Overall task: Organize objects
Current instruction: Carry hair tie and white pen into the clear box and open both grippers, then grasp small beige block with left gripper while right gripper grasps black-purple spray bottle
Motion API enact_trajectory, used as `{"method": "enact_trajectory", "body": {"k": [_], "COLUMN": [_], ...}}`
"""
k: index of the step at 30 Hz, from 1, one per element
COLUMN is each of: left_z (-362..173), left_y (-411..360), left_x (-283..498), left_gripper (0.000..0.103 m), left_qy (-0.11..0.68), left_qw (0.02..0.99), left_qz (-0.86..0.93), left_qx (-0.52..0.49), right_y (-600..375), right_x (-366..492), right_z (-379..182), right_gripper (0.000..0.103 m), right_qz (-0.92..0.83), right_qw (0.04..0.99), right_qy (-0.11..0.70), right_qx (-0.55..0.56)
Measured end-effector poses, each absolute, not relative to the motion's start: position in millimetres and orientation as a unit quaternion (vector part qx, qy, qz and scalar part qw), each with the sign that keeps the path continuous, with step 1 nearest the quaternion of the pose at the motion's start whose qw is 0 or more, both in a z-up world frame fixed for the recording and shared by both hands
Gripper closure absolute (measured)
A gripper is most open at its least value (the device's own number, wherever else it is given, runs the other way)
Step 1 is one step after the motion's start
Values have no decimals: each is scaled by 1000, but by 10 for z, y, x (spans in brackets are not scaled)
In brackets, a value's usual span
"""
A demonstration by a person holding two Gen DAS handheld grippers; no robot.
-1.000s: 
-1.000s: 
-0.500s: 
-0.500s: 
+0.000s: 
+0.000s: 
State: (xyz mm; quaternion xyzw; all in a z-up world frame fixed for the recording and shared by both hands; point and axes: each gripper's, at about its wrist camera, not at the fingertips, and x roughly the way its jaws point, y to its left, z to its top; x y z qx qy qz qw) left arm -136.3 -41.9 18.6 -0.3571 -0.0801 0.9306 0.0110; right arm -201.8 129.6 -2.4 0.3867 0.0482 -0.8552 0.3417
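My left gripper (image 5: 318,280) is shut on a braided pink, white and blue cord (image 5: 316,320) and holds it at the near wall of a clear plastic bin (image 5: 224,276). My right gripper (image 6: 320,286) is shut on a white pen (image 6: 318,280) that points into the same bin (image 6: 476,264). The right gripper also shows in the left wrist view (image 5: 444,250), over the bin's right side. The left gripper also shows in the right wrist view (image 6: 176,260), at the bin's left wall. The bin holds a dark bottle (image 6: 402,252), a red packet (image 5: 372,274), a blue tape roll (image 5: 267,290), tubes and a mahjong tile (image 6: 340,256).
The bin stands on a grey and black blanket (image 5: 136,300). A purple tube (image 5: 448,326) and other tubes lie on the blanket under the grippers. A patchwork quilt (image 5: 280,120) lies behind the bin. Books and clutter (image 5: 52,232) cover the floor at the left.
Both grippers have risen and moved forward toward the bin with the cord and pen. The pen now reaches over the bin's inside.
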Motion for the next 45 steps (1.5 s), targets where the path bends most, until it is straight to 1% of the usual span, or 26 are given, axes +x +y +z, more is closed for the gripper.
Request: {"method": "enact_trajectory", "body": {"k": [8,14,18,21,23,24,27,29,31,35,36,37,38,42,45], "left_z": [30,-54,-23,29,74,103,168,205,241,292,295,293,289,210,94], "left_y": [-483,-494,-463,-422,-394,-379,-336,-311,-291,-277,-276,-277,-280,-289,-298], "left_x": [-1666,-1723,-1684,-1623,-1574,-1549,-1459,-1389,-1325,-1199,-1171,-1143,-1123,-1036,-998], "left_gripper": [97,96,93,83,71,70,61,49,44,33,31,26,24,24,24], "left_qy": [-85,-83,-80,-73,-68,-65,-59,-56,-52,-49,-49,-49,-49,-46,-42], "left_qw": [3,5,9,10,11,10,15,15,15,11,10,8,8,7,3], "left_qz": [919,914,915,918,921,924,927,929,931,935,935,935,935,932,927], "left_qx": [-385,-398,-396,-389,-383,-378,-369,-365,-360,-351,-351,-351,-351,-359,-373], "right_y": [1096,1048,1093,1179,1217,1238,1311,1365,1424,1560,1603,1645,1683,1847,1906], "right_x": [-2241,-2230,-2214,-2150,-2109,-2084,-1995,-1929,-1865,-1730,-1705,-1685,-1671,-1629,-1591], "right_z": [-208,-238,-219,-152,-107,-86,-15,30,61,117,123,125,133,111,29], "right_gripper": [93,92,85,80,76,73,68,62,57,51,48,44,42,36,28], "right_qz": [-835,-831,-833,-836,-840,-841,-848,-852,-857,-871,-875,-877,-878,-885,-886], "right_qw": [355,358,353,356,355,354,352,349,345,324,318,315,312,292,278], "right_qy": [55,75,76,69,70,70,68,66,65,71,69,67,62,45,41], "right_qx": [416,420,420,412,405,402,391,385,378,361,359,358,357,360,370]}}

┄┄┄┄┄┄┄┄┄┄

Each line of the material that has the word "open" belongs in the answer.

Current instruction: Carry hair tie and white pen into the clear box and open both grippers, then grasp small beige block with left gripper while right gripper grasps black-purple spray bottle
A gripper is most open at its least value (the device's own number, wherever else it is given, runs the other way)

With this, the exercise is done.